Description
So I am trying to enable dynamic batching on my .onnx Yolo model. I used a third-party library (Ultralytics) to export a YOLOv11 model to ONNX format. Then, I transformed the inputs and the outputs to allow for dynamic batching. Now, the shape of the input and outputs are as follows:
Input: images Shape: [-1, 3, 640, 640]
Output: output0 Shape: [-1, 7, 8400]
However, whenever I try to start the Triton server, it gives me this error:
UNAVAILABLE: Invalid argument: model ‘yolo_v1’, tensor ‘output0’: the model expects 3 dimensions (shape [1,7,8400]) but the model configuration specifies 3 dimensions (shape [-1,7,8400]).
Is there anything else I need to do in order to allow for dynamic batching?
Thanks.
Environment
Using Triton version 24.09
Relevant Files
Here is the code I used to check the dimensions of the inputs and outputs:
import onnx
model_path = "/home/model_repository/yolo_v1/1/model.onnx" # Update with your actual model path
model = onnx.load(model_path)
for inp in model.graph.input:
print(f"Input: {inp.name} Shape: {[dim.dim_value if dim.dim_value > 0 else -1 for dim in inp.type.tensor_type.shape.dim]}")
for out in model.graph.output:
print(f"Output: {out.name} Shape: {[dim.dim_value if dim.dim_value > 0 else -1 for dim in out.type.tensor_type.shape.dim]}")

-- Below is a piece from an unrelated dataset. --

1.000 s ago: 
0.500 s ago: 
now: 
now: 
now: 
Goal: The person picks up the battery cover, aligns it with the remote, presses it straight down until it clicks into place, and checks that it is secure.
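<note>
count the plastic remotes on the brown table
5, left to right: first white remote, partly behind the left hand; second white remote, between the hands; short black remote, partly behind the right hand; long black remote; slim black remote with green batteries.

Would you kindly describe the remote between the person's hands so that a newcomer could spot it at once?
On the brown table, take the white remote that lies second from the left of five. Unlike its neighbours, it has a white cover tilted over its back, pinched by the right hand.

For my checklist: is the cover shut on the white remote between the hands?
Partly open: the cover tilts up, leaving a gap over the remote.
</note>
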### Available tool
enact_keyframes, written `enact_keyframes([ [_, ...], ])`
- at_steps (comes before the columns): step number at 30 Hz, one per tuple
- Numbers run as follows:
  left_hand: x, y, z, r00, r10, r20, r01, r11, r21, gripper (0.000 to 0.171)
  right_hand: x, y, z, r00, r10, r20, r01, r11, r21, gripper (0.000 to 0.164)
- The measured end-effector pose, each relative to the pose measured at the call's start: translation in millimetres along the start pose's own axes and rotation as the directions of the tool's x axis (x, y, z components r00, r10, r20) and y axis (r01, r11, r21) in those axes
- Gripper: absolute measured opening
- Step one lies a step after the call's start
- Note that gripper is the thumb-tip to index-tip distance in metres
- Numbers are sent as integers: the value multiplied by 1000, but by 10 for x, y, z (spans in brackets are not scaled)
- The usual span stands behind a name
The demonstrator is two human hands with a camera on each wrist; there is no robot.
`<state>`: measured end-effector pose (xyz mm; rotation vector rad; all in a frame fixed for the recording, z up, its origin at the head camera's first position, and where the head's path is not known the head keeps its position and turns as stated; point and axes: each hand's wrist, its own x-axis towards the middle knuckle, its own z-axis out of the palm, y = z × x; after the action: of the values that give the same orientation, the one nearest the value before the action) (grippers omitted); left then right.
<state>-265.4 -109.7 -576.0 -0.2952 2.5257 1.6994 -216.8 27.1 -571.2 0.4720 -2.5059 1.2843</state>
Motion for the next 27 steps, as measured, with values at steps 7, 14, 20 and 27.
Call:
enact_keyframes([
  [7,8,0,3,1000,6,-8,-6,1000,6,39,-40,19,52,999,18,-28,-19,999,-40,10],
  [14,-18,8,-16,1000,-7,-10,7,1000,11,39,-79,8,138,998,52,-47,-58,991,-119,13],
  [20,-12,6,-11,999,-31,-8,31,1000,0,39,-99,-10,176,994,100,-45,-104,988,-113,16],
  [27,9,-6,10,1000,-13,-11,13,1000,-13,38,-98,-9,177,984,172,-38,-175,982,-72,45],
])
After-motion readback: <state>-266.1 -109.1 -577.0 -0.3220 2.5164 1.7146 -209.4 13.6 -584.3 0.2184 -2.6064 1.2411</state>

Here is what I used to convert my model to allow for dynamic batching:
import onnx
# Load the ONNX model
model_path = "/home/model_repository/yolo_v1/1/model.onnx"
model = onnx.load(model_path)
# Update input dimensions (set batch size to dynamic for all inputs)
for input_tensor in model.graph.input:
input_tensor.type.tensor_type.shape.dim[0].dim_value = -1
input_tensor.type.tensor_type.shape.dim[0].dim_param = "batch_size" # Set as dynamic
# Update output dimensions (set batch size to dynamic for all outputs)
for output_tensor in model.graph.output:
output_dims = output_tensor.type.tensor_type.shape.dim
# Ensure first dimension (batch size) is dynamic (-1)
output_dims[0].dim_value = -1
output_dims[0].dim_param = "batch_size" # Set as dynamic for the batch dimension
# Ensure all other dimensions are correctly set (if necessary)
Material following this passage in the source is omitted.